Exercise brief
Please retype the records below exactly, from the first line down to and including the line with "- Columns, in".

Exercise data

*** Begin section ***

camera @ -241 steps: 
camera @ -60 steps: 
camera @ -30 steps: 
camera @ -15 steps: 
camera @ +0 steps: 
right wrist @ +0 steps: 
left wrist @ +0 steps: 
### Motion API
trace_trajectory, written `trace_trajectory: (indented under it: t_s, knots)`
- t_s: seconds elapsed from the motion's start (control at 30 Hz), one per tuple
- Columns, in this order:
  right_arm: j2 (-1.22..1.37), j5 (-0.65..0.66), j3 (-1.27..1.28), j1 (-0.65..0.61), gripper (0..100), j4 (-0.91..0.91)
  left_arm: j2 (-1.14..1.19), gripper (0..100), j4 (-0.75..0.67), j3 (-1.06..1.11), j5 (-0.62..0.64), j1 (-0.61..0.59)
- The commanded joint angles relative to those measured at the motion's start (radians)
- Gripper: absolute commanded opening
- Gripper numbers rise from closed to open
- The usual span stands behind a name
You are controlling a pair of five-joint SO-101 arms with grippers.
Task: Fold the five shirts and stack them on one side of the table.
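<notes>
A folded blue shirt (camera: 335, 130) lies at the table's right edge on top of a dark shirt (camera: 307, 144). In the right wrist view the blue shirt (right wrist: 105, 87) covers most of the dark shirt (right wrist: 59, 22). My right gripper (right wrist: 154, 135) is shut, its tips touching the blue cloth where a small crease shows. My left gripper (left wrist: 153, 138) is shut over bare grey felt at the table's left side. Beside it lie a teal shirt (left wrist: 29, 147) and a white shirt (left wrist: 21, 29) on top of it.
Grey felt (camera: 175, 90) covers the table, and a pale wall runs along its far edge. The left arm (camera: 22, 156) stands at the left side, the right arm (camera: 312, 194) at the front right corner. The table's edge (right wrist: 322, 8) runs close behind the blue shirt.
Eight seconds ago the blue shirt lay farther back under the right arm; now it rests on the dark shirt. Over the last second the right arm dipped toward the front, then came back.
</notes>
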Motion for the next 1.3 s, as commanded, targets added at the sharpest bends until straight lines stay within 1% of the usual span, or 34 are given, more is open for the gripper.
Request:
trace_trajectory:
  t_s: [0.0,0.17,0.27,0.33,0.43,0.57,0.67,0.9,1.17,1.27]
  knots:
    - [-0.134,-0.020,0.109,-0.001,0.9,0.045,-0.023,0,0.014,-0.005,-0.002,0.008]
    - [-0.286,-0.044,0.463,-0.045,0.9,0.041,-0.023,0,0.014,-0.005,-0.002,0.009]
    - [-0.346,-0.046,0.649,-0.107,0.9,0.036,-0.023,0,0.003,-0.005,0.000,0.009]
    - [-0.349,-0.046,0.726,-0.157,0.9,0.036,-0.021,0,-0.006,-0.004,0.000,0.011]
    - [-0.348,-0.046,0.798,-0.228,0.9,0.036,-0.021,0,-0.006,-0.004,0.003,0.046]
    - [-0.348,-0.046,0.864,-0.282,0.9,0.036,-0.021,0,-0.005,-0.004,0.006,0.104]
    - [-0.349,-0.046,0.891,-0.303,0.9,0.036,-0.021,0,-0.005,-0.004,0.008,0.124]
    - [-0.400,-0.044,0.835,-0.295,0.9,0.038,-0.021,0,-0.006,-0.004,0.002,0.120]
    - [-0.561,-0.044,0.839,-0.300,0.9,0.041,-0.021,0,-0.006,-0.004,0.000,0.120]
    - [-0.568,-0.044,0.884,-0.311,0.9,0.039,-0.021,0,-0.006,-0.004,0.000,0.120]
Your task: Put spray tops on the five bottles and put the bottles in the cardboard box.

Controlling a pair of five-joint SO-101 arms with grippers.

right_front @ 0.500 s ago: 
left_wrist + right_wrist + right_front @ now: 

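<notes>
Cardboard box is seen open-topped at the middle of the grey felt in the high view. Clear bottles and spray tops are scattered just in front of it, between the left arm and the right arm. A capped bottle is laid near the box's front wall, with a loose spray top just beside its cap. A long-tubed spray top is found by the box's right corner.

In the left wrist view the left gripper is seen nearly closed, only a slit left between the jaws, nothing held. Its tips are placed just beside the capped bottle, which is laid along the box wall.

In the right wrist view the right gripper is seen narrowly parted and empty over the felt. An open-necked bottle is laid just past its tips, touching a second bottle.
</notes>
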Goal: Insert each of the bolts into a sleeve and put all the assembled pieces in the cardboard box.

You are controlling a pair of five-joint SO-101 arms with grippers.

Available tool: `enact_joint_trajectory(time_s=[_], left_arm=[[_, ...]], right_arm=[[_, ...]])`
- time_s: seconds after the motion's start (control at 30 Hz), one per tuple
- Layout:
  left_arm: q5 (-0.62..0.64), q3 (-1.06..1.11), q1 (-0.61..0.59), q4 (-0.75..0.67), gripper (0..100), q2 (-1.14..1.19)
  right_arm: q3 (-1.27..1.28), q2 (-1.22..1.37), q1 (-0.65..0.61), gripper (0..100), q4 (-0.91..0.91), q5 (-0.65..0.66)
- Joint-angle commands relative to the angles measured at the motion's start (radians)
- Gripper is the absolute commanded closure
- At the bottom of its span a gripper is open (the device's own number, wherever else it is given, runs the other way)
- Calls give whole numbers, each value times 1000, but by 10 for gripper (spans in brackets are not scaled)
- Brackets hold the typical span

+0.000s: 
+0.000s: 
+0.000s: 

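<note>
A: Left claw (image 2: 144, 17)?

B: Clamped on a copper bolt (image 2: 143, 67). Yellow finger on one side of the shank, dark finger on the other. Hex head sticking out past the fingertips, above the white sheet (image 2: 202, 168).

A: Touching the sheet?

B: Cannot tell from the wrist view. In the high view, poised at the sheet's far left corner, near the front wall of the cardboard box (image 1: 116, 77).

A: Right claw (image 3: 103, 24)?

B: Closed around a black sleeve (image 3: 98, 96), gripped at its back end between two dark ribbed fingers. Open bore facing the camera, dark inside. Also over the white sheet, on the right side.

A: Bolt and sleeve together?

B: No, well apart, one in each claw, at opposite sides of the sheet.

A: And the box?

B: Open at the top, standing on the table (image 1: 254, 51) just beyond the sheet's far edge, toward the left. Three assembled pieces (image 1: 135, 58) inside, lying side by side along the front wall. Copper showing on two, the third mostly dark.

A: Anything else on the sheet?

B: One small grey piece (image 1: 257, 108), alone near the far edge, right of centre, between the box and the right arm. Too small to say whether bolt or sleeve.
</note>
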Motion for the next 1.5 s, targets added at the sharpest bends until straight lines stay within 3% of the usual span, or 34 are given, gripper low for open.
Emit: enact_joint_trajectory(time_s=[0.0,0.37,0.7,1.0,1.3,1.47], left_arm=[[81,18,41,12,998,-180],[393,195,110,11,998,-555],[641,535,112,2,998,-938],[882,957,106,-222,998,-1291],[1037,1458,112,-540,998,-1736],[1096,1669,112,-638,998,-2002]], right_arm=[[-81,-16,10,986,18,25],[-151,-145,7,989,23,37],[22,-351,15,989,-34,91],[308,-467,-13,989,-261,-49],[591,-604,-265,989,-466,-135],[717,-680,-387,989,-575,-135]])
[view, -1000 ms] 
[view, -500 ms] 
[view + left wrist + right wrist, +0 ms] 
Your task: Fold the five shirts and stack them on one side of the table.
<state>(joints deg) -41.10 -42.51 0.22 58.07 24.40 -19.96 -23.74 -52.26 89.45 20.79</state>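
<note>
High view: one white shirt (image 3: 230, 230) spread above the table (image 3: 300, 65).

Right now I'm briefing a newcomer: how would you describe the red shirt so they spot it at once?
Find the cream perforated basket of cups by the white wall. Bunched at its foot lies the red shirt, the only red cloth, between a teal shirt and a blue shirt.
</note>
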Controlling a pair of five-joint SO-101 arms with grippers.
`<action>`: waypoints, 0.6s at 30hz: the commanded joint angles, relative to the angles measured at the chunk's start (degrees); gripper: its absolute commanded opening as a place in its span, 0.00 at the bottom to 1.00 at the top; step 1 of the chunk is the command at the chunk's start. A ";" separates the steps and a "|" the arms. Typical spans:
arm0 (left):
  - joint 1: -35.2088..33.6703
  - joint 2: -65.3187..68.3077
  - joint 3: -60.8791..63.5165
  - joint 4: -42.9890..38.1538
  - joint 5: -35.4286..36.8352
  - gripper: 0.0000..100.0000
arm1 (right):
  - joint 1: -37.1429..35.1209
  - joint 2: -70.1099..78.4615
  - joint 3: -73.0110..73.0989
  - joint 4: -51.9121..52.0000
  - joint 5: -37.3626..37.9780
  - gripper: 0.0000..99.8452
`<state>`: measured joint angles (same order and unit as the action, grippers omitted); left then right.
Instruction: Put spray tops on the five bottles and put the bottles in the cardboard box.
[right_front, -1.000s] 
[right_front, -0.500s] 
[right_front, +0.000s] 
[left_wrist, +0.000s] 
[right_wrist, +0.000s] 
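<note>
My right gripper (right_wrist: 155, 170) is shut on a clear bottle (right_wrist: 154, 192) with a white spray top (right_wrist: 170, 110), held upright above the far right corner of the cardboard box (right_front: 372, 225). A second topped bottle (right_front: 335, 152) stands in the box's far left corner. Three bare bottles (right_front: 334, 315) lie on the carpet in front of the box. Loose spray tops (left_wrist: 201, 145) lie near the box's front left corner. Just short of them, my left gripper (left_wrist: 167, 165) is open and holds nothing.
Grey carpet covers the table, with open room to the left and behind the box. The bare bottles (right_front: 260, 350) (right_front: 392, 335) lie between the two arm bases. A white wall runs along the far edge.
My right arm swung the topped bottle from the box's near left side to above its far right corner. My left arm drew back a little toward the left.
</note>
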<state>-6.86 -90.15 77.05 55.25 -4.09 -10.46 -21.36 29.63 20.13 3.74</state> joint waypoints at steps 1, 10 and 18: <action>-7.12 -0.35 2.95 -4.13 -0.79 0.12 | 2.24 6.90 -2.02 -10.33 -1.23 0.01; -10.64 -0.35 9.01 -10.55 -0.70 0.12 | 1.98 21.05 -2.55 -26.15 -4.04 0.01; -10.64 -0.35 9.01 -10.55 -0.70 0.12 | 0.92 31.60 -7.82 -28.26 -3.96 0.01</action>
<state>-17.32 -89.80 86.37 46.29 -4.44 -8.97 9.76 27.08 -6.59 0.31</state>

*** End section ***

Problem solution
camera @ -241 steps: 
camera @ -60 steps: 
camera @ -30 steps: 
camera @ -15 steps: 
camera @ +0 steps: 
right wrist @ +0 steps: 
left wrist @ +0 steps: 
### Motion API
trace_trajectory, written `trace_trajectory: (indented under it: t_s, knots)`
- t_s: seconds elapsed from the motion's start (control at 30 Hz), one per tuple
- Columns, in this order:

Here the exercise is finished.